We face an environmental meltdown as well as an economic meltdown
Russia's northern coastline has begun producing huge quantities of toxic methane gas. Scientists with the International Siberian Shelf Study describe what they saw along the coastline recently as "methane chimneys" reaching from the sea floor to the ocean's surface. Methane, locked in the permafrost of Arctic landmasses, is being released at an alarming rate as average Arctic temperatures rise. Methane is a greenhouse gas twenty-five times more powerful than carbon dioxide. The release of millions of tons of it will rapidly increase the rate of global warming. http://www.chesapeakeclimate.org/news/news_detail.cfm?id=713
Those who run our corporate state have fought environmental regulation as tenaciously as they have fought financial regulation. They are responsible, as Polanyi predicted, for our personal impoverishment as well as the impoverishment of our ecosystem. We remain addicted (courtesy of the oil, gas, and automobile industries and a corporate-controlled government) to fossil fuels. Species are vanishing. And as temperatures continue to rise, huge parts of the globe will become uninhabitable. The continued release of large quantities of methane, some scientists have warned, could asphyxiate the human species.

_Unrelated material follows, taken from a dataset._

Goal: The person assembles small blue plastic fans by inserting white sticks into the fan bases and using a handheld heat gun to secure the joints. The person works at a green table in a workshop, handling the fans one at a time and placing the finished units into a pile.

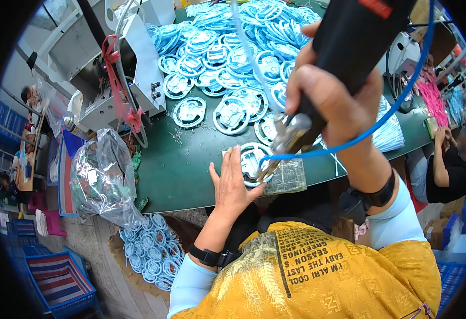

1. NASA climate scientist James Hansen has demonstrated that any concentration of carbon dioxide greater than 350 parts per million in the atmosphere is not compatible with maintenance of the biosphere on the "planet on which civilization developed and to which life on earth is adapted." (The Earth's atmosphere now has an average concentration of 385 ppm.) To halt this self-immolation, Hansen has determined, the world must stop burning coal by 2030 -- and the industrialized world must do it well before that -- if we are to have any hope of ever getting the planet back down below that 350 number. But in the United States coal supplies half of our electricity! And China opens up a new coal-fired power plant every day www.post-gazette.com/pg/07331/836960-28.stm
Democracy and capitalism are antagonistic entities
Democracy, like individualism, is based not on personal gain but on self-sacrifice. A functioning democracy must often defy the economic interests of elites on behalf of citizens. But this is no longer happening in America. The corporate managers and government officials trying to fix the economic meltdown are pouring money and resources into the financial sector because they are trained only to manage and sustain the established system, not change it, and the system has by this time evolved into a proto-fascist corpocracy.